Citation
Koh, Jane Sin Ai
(2023)
Political ecology of forest carbon credit in Sarawak, Malaysia.
Doctoral thesis, Universiti Putra Malaysia.
Abstract
The production of carbon credits using the carbon sequestration function of forests has been implemented successfully as revenue-generating projects around the world, but not in Sarawak, even though 62% of its terrestrial area is covered by forests. A lack of experience and understanding may result in failure to implement optimal policies that attract investment into forest carbon credit projects, therefore missing the opportunity to bring benefits to communities and generate revenue from forests while fulfilling international commitments regarding climate change and nature conservation. The objective of this study is to investigate how Sarawak can benefit from the production of forest carbon credits, and how this potential new industry can be optimally shaped, encouraged and governed.
This research is an exploratory qualitative case study using an actor-oriented political ecology framework with the theory of access. Theories and prerequisites for payment for ecosystem services (PES) are used in the exposition of forest carbon credits as a tradable commodity. With this conceptual framework, the implications of forest carbon credit production can be understood against the socio-economic, political and cultural backdrop of Sarawak. Primary data was collected from interviews, focus groups, business reports and policy papers.
The Sarawak State Legislative Assembly recently passed bills legislating carbon sequestration licences and carbon rights. Currently, carbon credits can be produced using industry standards and sold in global voluntary markets. Meanwhile, federal ministries are planning for a domestic voluntary carbon market, emissions trading scheme and forest conservation instruments. These future changes could affect market access and the price of carbon credits. This research found that the involvement of multiple federal and state ministries could lead to misalignment as they consider economic development, social welfare and international commitment aspects of forest carbon credits. Investors are motivated by profit and sustainability ratings. Their critical success factors include secure rights to carbon, land tenure that fulfils additionality, permanence and anti-leakage criteria, favourable licensing terms, clarity of future policy direction, knowledge of market and local circumstances, capital and community buy-in. Local communities may be impacted negatively if their access to forest is denied. They could be impacted positively if synergies are created with project proponents via co-benefit programmes. Communities with land rights could potentially use their land to produce carbon credits using land consolidation schemes.

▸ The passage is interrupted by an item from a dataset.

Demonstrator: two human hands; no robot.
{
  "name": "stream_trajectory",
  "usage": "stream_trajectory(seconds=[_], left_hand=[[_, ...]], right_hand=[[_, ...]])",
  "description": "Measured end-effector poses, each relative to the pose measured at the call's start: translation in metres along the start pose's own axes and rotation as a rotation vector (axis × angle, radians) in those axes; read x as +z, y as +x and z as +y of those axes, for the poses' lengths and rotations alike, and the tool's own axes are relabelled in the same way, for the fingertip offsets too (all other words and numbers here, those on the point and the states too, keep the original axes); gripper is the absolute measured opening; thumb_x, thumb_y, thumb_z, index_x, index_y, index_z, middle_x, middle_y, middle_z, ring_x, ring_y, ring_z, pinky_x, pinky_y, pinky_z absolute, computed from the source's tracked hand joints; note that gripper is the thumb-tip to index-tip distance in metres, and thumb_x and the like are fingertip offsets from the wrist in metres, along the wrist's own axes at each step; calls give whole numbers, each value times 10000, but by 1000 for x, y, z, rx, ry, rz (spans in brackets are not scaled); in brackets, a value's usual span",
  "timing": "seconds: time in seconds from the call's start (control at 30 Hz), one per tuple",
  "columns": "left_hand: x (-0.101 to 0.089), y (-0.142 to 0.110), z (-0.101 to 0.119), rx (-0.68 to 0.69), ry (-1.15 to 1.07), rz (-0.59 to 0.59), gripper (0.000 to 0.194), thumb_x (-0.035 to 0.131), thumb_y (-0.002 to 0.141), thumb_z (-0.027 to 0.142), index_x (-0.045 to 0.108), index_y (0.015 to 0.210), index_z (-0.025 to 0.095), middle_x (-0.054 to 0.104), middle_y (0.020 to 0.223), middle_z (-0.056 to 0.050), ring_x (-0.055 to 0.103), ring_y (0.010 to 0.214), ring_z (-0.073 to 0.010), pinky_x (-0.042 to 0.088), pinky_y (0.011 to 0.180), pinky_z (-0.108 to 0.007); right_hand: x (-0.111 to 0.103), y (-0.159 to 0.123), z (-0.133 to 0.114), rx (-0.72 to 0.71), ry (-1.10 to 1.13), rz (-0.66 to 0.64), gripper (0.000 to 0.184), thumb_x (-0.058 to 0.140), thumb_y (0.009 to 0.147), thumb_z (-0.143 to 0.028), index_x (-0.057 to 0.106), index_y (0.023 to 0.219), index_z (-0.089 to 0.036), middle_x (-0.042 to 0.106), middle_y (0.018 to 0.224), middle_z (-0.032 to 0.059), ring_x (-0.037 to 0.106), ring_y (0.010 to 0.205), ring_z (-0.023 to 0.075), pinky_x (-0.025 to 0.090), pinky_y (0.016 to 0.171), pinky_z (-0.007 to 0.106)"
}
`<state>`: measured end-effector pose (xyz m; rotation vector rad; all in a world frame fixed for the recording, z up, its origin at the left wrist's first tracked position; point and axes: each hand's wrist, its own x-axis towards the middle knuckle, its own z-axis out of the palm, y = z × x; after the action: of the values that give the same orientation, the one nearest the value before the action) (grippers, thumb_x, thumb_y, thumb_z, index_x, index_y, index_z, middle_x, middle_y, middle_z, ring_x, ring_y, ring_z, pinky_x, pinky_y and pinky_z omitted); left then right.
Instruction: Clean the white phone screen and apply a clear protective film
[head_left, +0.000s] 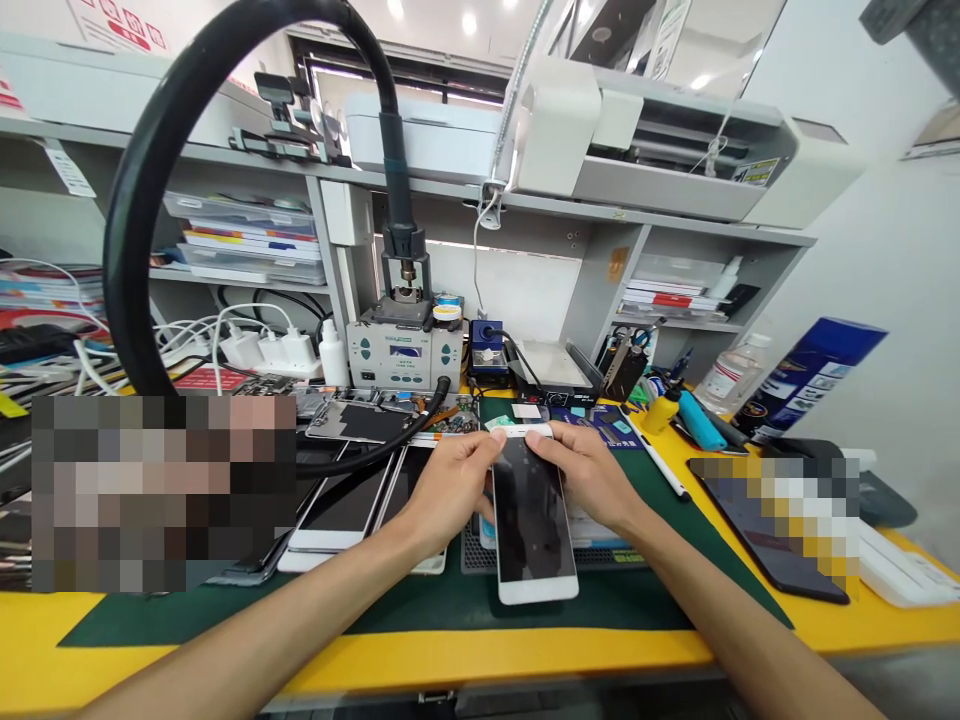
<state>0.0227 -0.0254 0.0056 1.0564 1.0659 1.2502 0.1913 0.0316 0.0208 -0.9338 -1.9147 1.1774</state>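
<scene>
A white smartphone (531, 520) with a dark screen lies face up over the green mat (420, 605), its top end raised toward the shelves. My left hand (448, 485) grips its upper left edge, thumb and fingers pinched at the top corner. On the other side, my right hand (589, 470) holds the upper right edge with fingers curled round it. Both forearms reach in from the bottom of the view.
Other white phones (341, 515) lie left of the held one. A hot-air rework station (405, 350) with a thick black hose (150, 200) stands behind. Tools, a white pen (660, 465), a blue box (810, 375) and a dark tablet (765, 540) sit right. The yellow bench edge (480, 655) is near.
</scene>
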Motion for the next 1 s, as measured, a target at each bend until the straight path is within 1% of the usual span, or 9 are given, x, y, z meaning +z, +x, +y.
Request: stream_trajectory(seconds=[0.1,0.2,0.4,0.5,0.67,0.8,0.87,0.9,1.0], left_hand=[[0,0,2,0,-7,-16,439,620,814,577,578,706,154,562,596,-15,560,493,-130,513,411,-239],[0,0,2,1,-22,-35,440,630,807,582,565,707,158,573,615,-15,570,509,-131,511,419,-233],[-1,-1,3,-11,-44,-52,424,641,810,562,600,724,149,586,631,-23,585,534,-137,523,434,-236],[-1,-2,5,-23,-64,-66,421,639,819,552,639,768,134,602,636,-31,592,531,-137,521,432,-234],[-4,0,8,-53,-96,-82,399,650,830,503,687,889,110,643,690,-61,602,529,-149,515,415,-248],[-6,0,11,-85,-131,-96,433,608,860,516,685,949,100,660,742,-84,601,541,-157,532,444,-282],[-6,0,11,-70,-116,-105,454,591,866,540,680,948,102,657,762,-83,602,567,-155,537,469,-281],[-5,-1,10,-50,-86,-111,441,614,854,534,676,959,110,657,780,-78,607,591,-154,532,478,-267],[-4,-2,7,43,30,-113,410,753,770,436,647,1043,149,674,893,-64,631,694,-149,488,482,-192]], right_hand=[[-3,0,-1,36,73,-17,377,560,889,-501,572,706,-171,515,605,-18,449,536,130,346,507,251],[-4,-2,-3,28,105,-9,401,557,895,-496,509,652,-181,459,562,-34,429,502,116,324,479,239],[-5,-4,-2,7,102,-19,405,528,923,-480,528,652,-179,486,546,-28,460,474,113,348,452,232],[-7,-3,0,44,163,-41,391,557,900,-482,547,653,-179,523,531,-19,487,450,123,375,424,234],[-9,1,2,137,305,-115,345,603,869,-493,628,751,-170,573,524,-5,523,406,155,415,353,251],[-9,3,4,155,336,-99,348,620,868,-481,633,731,-161,608,552,13,527,407,140,413,353,233],[-8,3,4,155,329,-70,349,626,866,-485,630,735,-161,610,552,11,521,397,134,408,347,228],[-7,3,4,156,327,-57,350,626,864,-492,628,744,-164,604,544,7,518,388,135,406,340,228],[-5,3,4,156,330,-42,357,621,861,-515,621,767,-171,581,515,-6,517,374,141,409,328,231]])
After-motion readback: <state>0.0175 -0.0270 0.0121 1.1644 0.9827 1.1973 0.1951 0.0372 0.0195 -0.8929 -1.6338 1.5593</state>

The detailed findings of this research are summarised as a transferable framework showing how elements of forest carbon credit production are impacting, and influenced by government, business and community actors. It also consists of multi-step access analyses on how each actor can access the benefits of forest carbon credits, and how they can be used to achieve other benefits. These findings are significant because they can guide policy-makers to consider all relevant aspects when formulating policies for the development and governance of forest carbon credit production, including those concerning communities. Potential investors could use these to guide their investment decisions.
In conclusion, forest carbon credit production represents an opportunity with benefits that can be accessed by multiple stakeholders in Sarawak, if properly managed.